Replies are listed 'Best First'.
Re^2: FCGI, tied handles and wide characters by ikegami (Patriarch) on Sep 09, 2024 at 14:11 UTC
Correct. `unicode_strings` affects things that care whether characters in the U+80 to U+FF range are letters or not, or whitespace or not. This includes `uc`, `split` and the regex engine. It doesn't affect I/O. `$ t() { perl -e' use open ":std", ":encoding(UTF-8)"; use if $ARGV[0], feature => "unicode_strings"; CORE::say uc "\xE9"; ' -- "$@" } $ t 0 é $ t 1 É` [download] `$ t() { perl -e' use open ":std", ":encoding(UTF-8)"; use if $ARGV[0], feature => "unicode_strings"; CORE::say join "\|", split " ", "a\x20b\xA0c"; ' -- "$@" } $ t 0 a\|b c $ t 1 a\|b\|c` [download]	[reply] [d/l] [select]
Re^2: FCGI, tied handles and wide characters by Maelstrom (Beadle) on Sep 09, 2024 at 14:43 UTC
That's interesting but what I meant was exporting the use pragma after the compilation stage and instead when a specific function is called which is impossible to my knowledge.

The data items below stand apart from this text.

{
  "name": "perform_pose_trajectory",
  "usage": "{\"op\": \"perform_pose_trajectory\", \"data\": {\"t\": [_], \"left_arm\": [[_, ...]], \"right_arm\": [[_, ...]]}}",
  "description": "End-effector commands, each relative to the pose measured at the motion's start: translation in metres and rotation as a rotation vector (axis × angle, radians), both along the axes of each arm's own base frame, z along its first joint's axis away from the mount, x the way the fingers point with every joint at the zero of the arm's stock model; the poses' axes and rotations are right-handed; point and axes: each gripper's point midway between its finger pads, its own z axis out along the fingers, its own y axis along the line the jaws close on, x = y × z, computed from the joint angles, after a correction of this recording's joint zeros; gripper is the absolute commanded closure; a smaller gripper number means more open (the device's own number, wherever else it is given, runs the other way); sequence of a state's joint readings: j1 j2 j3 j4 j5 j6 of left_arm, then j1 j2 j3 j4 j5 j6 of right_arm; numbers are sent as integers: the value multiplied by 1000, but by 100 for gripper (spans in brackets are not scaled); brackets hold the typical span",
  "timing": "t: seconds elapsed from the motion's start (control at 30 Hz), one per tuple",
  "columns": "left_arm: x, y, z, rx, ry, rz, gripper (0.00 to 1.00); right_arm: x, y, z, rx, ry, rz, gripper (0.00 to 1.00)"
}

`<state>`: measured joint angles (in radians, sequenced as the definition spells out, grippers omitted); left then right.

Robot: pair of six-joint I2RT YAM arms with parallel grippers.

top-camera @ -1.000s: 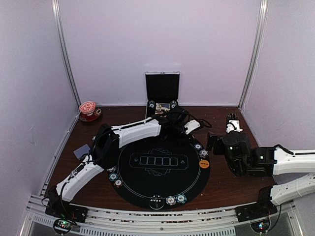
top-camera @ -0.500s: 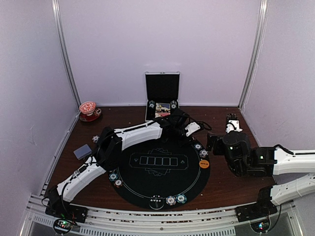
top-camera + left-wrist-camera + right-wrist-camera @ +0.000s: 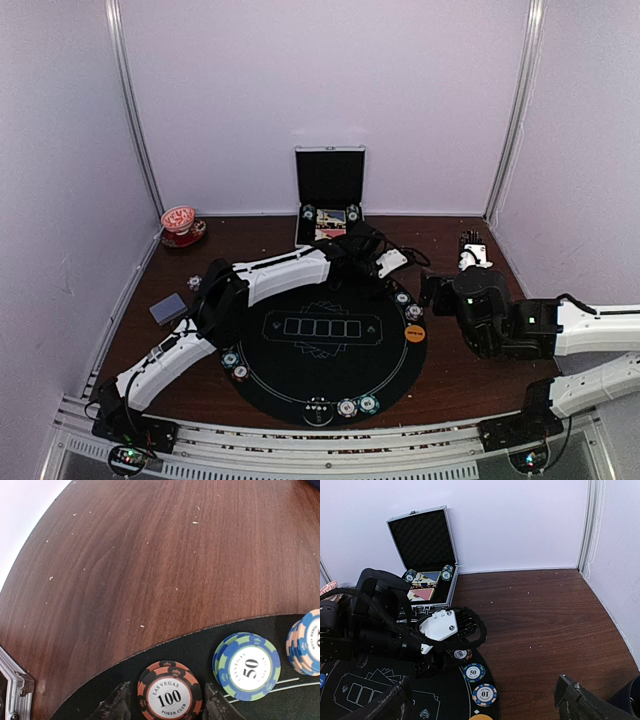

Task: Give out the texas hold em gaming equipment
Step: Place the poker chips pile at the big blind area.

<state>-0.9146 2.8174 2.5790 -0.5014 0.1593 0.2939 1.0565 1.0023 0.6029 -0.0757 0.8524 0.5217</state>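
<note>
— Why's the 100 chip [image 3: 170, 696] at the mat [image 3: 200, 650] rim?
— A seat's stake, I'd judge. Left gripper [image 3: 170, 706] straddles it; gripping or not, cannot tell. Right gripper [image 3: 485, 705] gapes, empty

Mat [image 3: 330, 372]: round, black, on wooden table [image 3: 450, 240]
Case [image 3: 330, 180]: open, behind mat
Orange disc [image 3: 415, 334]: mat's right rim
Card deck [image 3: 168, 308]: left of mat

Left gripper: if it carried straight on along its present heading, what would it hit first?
Most likely the orange-and-black round 100 poker chip, lying near the edge of the black felt mat, right between the left gripper's fingertips. Depth is hard to judge, so whether they already touch it is unclear.
</note>
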Motion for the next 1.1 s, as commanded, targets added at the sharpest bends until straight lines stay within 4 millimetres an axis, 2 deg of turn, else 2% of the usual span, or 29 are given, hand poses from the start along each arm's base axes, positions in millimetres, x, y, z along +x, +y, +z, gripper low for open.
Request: {"op": "perform_pose_trajectory", "data": {"t": [0.0, 0.17, 0.37, 0.53, 0.63, 0.77, 0.9, 0.93, 1.07], "left_arm": [[0, -6, 8, -27, -18, -13, 47], [0, -6, 11, -26, -19, -12, 46], [-1, 0, 26, -17, -33, 1, 46], [-10, 9, 34, 4, -21, -5, 42], [-17, 13, 44, 8, -20, -11, 37], [-25, 20, 71, -6, -21, -9, 25], [-26, 44, 103, 20, -69, 32, 13], [-27, 56, 103, 48, -81, 49, 10], [-14, 109, 130, 87, -131, 140, 2]], "right_arm": [[-2, 0, 0, 1, -6, 8, 0], [-2, -1, 0, 1, -7, 6, 0], [-2, 0, 0, 0, -7, 7, 0], [-2, -1, 0, -3, -7, 5, 0], [-2, -1, 0, 0, -8, 5, 0], [-2, -1, 1, 3, -9, 7, 0], [-3, -2, 2, 5, -12, 6, 0], [-3, -2, 2, 3, -11, 8, 0], [-2, 1, -1, -7, -6, 14, 0]]}}
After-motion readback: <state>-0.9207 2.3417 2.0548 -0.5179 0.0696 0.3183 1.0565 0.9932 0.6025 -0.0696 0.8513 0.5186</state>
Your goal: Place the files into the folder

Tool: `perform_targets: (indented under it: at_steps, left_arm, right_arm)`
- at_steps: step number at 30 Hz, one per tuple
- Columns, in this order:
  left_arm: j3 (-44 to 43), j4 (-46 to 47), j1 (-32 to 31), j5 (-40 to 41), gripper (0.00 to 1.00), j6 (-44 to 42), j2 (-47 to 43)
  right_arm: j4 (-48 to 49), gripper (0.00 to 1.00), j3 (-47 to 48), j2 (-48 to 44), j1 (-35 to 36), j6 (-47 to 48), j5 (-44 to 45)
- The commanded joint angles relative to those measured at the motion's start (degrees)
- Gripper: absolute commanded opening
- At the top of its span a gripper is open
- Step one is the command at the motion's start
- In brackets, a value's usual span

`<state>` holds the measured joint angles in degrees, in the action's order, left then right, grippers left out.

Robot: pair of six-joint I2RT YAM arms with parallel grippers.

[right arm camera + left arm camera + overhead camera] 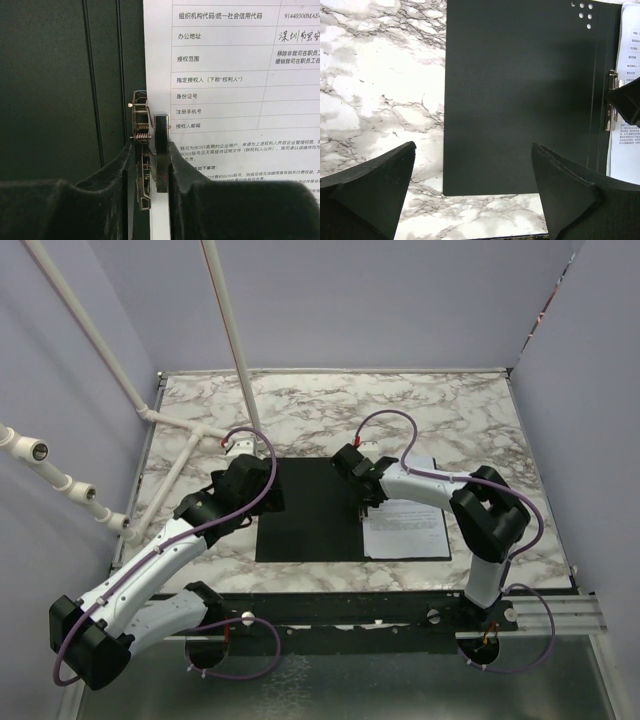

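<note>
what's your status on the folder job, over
Left gripper open, above bare half of folder. Right gripper pinching the silver clip. Files lying on other half, edge at clip. Nothing in the way.

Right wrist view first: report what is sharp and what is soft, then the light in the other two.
Right wrist: print on the files and the clip sharp, near jaws dark and soft. Left wrist: folder matte black, no glare. Top external: even light, faint shadows.

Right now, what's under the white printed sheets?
The flat black folder runs under the left edge of the white printed sheets, by its silver metal clip. Beneath the rest: covered.
</note>
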<state>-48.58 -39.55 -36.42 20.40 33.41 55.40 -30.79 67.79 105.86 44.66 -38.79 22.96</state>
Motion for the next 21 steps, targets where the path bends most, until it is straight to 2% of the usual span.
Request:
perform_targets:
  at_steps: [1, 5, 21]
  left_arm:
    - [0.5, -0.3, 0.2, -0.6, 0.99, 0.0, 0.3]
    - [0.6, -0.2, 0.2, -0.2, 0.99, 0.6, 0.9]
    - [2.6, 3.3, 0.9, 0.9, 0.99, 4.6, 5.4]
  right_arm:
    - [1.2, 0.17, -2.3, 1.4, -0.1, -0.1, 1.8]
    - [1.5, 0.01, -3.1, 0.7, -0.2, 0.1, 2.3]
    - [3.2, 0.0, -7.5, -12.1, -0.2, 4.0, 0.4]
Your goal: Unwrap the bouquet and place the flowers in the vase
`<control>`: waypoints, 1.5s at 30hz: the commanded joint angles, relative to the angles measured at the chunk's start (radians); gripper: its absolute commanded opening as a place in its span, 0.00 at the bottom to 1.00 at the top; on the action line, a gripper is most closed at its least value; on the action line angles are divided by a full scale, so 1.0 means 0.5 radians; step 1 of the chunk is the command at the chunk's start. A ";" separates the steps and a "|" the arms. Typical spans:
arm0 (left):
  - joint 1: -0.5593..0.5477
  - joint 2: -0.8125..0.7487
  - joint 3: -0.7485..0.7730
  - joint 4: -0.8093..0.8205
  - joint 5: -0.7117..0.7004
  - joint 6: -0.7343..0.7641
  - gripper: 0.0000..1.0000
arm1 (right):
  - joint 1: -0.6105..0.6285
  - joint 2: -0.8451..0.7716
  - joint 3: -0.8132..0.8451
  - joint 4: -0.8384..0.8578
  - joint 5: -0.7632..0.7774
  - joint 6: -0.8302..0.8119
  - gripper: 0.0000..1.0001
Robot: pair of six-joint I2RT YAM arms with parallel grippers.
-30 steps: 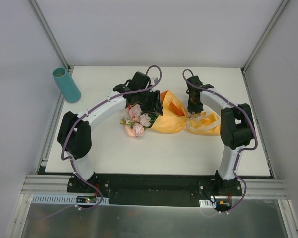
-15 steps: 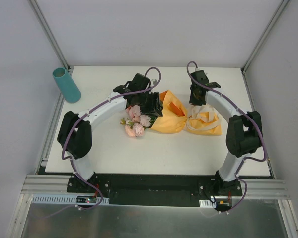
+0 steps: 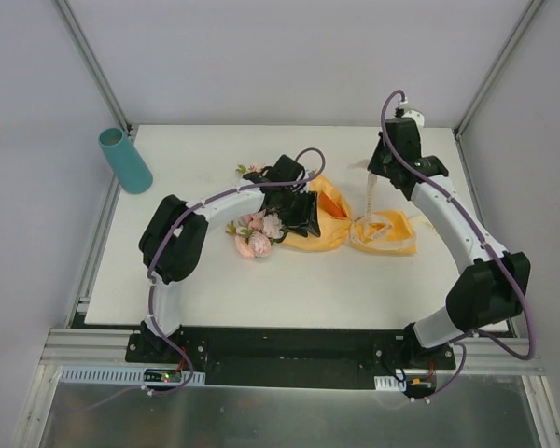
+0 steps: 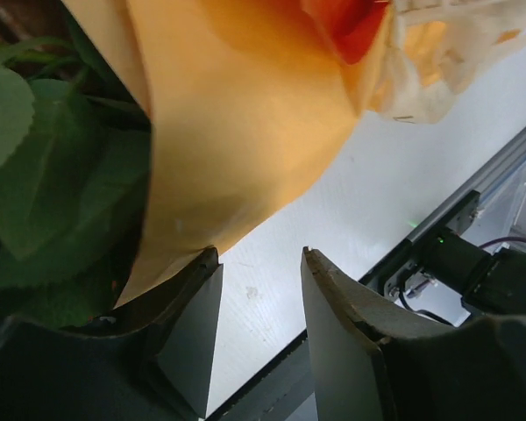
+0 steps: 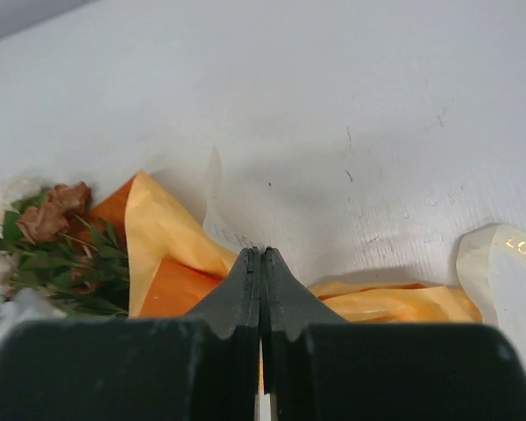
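- Your vase (image 3: 124, 161) stands upright at the far left corner of the table (image 3: 215, 289), right at the edge, well apart from everything else.
- Your left gripper (image 4: 259, 259) sits low over the middle of the bouquet (image 3: 273, 229). Its fingers are spread, with bare table showing in the gap and nothing between them.
- In the left wrist view, a corner of the orange paper (image 3: 331, 226) touches the tip of one finger (image 4: 197, 289). Green leaves (image 4: 35, 175) lie just beside it.
- The bouquet lies on its side at mid table. The flowers (image 3: 255, 241) point toward the left, and the pink and cream heads stick out from under your left gripper.
- A small leafy sprig (image 3: 252, 170) shows just behind your left wrist. Can't tell if it's loose or part of the bunch.
- The orange paper fans out to the right of the flowers, crumpled and partly opened, flat on the table.
- The cream ribbon (image 3: 371, 198) is looped over the right end of the paper. One strand rises straight up off the table.
- Your right gripper (image 5: 260, 254) is raised over the far right part of the table. Its fingers are pressed together and pinch that lifted ribbon strand.
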 commanded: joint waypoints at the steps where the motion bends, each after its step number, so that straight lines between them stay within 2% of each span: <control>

However I could probably take an option in my constructor like `Template->new(UNICODE=>1)` and modify Ikegami's my_print to say `if ($self->{'UNICODE'}) { utf8::encode( $s ); }` and maybe even throw in a binmode on STDOUT in the constructor while I'm at it although it wouldn't help with the FCGI situation. It turns out adding the `unicode_strings` feature to my Template module didn't work after all so I guess I will need to explicitly encode at some point. Sadly my template module is about a 1000 lines past being an SSCCE but the gist of it is it slurps a file into an array and constructs a hash of arrays which are interpolated then printed based on conditionals being met. I am using `:encoding(UTF-8)` when I slurp the file so between that and `unicode_strings` it's a puzzle why that's not enough to have the text encoded and flagged as utf8.	[reply] [d/l] [select]
Re^3: FCGI, tied handles and wide characters by hippo (Archbishop) on Sep 11, 2024 at 08:26 UTC
Sadly my template module is about a 1000 lines past being an SSCCE The point of the SSCCE is that you strip out the 980 lines which are irrelevant to the problem at hand and just show us the self-contained, minimal script of 20 lines or less which reproduces the warning. I am using `:encoding(UTF-8)` when I slurp the file so ... it's a puzzle why that's not enough to have the text encoded and flagged as utf8. If you use that when slurping your input it will be decoded (not encoded). This is so that your code can then work on it as character data. Once you have finished munging it and are ready to output it, that is the point at which it needs to be encoded (and from the warning in the OP, this is the step which is missing). 🦛	[reply] [d/l]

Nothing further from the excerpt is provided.